● Work instructions
Word for word, restate every line of the material.

● Given data
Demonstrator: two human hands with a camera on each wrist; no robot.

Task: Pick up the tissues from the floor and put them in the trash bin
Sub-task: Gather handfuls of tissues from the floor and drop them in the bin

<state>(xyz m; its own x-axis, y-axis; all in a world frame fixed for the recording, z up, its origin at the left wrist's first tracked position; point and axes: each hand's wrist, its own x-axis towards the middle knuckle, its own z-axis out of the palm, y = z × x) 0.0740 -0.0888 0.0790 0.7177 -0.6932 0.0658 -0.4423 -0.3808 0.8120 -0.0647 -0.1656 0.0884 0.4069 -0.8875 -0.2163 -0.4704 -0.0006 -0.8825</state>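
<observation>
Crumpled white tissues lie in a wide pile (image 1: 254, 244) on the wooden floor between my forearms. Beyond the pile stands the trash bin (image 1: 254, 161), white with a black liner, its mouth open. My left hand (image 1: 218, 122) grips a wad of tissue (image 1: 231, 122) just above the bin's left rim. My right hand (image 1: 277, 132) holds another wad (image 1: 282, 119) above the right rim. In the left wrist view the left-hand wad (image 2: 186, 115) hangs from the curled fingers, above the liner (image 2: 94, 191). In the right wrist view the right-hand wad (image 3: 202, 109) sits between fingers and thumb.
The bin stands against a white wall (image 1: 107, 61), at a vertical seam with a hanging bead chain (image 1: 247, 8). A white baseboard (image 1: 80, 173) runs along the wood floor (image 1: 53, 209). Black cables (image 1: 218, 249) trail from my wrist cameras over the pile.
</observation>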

● Result of the exercise
Demonstrator: two human hands with a camera on each wrist; no robot.

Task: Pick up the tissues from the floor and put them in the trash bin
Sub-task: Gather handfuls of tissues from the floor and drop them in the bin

<state>(xyz m; its own x-axis, y-axis; all in a world frame fixed for the recording, z up, its origin at the left wrist's first tracked position; point and axes: each hand's wrist, its own x-axis towards the middle knuckle, its own z-axis out of the palm, y = z × x) 0.0740 -0.0888 0.0790 0.7177 -0.6932 0.0658 -0.4423 -0.3808 0.8120 -0.0647 -0.1656 0.0884 0.4069 -0.8875 -0.2163 -0.4704 -0.0006 -0.8825</state>
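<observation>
Crumpled white tissues lie in a wide pile (image 1: 254, 244) on the wooden floor between my forearms. Beyond the pile stands the trash bin (image 1: 254, 161), white with a black liner, its mouth open. My left hand (image 1: 218, 122) grips a wad of tissue (image 1: 231, 122) just above the bin's left rim. My right hand (image 1: 277, 132) holds another wad (image 1: 282, 119) above the right rim. In the left wrist view the left-hand wad (image 2: 186, 115) hangs from the curled fingers, above the liner (image 2: 94, 191). In the right wrist view the right-hand wad (image 3: 202, 109) sits between fingers and thumb.
The bin stands against a white wall (image 1: 107, 61), at a vertical seam with a hanging bead chain (image 1: 247, 8). A white baseboard (image 1: 80, 173) runs along the wood floor (image 1: 53, 209). Black cables (image 1: 218, 249) trail from my wrist cameras over the pile.
</observation>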

No additional answer is needed here.